Many of these ideas require more than the core work of our craft. In order to manifest these ideas in the world, we need to pull together varied types of work, possibly from many individuals, and bring them to harmony.
This orchestration of work is the age-old practice of project management.
Atomic Project Management brings together the "minimum effective dose" of project management tools for entrepreneurs and self-employed creators: enough to help us orchestrate work but not too much that it distracts us from our actual job: building the business or practicing our craft.
The project management approach of this book is atomic not only in the minimalist sense. There is an ideal approach for each kind of project. Similar to how complex organisms are ultimately made of a few kinds of atoms, these varied approaches to different kinds of projects comprise a handful of simple tools. The goal of this book is to teach you these tools.

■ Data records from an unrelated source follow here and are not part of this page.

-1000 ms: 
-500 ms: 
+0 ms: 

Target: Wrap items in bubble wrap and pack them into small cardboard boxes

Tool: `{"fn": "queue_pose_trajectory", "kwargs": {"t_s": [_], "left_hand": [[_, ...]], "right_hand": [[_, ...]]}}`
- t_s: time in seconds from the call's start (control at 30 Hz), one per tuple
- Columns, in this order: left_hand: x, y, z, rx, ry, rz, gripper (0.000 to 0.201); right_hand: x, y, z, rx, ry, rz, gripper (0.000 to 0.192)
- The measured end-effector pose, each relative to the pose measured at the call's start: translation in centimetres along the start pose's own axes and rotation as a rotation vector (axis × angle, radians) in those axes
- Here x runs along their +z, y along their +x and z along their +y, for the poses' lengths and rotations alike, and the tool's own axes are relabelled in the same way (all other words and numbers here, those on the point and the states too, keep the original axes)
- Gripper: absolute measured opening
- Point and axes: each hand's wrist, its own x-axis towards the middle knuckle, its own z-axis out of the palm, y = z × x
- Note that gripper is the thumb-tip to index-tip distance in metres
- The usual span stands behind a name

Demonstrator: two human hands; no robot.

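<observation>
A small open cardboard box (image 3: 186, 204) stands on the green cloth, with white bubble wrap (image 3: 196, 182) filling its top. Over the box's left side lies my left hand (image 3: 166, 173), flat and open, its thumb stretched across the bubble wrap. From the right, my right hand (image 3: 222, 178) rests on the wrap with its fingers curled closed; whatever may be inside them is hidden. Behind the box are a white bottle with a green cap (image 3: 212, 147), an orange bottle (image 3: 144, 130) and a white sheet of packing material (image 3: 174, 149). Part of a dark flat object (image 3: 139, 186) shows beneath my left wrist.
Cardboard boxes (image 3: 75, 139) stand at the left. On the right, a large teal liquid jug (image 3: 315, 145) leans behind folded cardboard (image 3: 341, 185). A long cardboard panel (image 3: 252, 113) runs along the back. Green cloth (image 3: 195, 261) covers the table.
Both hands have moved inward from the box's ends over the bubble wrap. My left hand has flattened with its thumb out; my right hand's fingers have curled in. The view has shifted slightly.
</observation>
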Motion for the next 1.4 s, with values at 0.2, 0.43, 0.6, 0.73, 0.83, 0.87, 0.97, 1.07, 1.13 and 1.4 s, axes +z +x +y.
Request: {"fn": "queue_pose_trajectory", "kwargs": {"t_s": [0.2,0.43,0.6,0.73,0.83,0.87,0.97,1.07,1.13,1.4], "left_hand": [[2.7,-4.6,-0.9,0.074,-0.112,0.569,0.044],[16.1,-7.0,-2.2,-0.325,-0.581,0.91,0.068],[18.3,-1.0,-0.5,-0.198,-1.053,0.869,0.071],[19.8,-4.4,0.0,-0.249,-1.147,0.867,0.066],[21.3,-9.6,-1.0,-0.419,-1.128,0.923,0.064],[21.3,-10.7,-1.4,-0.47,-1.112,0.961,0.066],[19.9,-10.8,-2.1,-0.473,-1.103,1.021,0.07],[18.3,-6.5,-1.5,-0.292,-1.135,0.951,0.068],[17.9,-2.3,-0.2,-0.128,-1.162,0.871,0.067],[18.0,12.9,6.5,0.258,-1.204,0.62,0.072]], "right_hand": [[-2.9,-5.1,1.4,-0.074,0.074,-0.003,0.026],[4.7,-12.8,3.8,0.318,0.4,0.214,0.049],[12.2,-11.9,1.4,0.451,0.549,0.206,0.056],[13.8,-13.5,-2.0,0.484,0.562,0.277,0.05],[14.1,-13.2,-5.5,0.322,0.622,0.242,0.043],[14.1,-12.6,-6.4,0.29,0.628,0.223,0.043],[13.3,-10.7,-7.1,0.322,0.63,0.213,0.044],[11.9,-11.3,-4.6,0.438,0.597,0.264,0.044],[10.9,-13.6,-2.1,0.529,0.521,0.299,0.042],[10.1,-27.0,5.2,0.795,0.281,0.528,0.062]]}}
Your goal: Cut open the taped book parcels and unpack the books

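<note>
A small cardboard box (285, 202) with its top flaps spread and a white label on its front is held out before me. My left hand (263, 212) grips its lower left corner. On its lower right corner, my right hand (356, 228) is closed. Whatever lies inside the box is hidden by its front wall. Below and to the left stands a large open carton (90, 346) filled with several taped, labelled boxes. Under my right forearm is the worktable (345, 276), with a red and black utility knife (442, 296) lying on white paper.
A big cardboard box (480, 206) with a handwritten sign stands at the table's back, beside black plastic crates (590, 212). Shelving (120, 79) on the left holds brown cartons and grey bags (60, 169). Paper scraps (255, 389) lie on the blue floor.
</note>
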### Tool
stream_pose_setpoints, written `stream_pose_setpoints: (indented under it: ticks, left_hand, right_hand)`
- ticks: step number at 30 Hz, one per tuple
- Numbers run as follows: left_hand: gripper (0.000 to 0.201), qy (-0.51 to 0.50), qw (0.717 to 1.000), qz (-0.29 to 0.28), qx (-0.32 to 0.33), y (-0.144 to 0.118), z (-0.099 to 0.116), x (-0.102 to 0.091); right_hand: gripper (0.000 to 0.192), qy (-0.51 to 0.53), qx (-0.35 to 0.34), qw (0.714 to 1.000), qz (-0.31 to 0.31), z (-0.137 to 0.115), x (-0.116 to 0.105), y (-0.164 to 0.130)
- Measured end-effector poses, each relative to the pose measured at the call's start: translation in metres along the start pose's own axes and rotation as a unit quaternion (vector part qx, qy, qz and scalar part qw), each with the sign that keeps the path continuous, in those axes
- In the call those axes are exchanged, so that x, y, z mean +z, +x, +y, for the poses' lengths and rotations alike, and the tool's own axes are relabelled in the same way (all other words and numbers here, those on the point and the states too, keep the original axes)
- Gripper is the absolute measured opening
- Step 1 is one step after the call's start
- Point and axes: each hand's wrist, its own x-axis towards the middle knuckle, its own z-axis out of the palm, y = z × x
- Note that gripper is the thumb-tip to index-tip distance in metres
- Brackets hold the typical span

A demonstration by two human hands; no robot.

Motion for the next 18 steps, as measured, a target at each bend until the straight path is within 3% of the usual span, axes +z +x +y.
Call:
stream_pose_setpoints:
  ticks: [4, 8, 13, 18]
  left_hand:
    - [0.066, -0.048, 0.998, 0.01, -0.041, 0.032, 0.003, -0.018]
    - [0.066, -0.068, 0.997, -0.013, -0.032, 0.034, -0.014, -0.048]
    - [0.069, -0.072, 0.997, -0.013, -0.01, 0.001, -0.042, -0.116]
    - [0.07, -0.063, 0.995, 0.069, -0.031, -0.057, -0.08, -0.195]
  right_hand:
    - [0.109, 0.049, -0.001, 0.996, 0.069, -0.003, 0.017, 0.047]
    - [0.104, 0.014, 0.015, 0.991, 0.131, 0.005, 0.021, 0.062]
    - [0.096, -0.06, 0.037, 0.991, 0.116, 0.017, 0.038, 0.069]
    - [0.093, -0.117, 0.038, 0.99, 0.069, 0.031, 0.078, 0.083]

Since this book is written for entrepreneurs and independent creators, it includes chapters not found in most project management books. For instance, Chapter 5: Cultivating Serendipity. Unlike full-time project managers, we have the power to start, end or change our projects at any time. This gives us the freedom to pivot toward unexpected good fortune. How do we increase our chances of getting lucky? How can we be more ready to pursue good fortune? In this chapter, I share the serendipity playbook I have compiled over the years.
A concern I frequently hear from people I train is how to persevere in their projects. In Chapter 9, I share tools for managing motivation. In Chapter 10, I share my journey from “wartime productivity” to “peacetime productivity.” The key to more creative and impactful projects is not to become a productivity robot. It is to understand and embrace our humanity.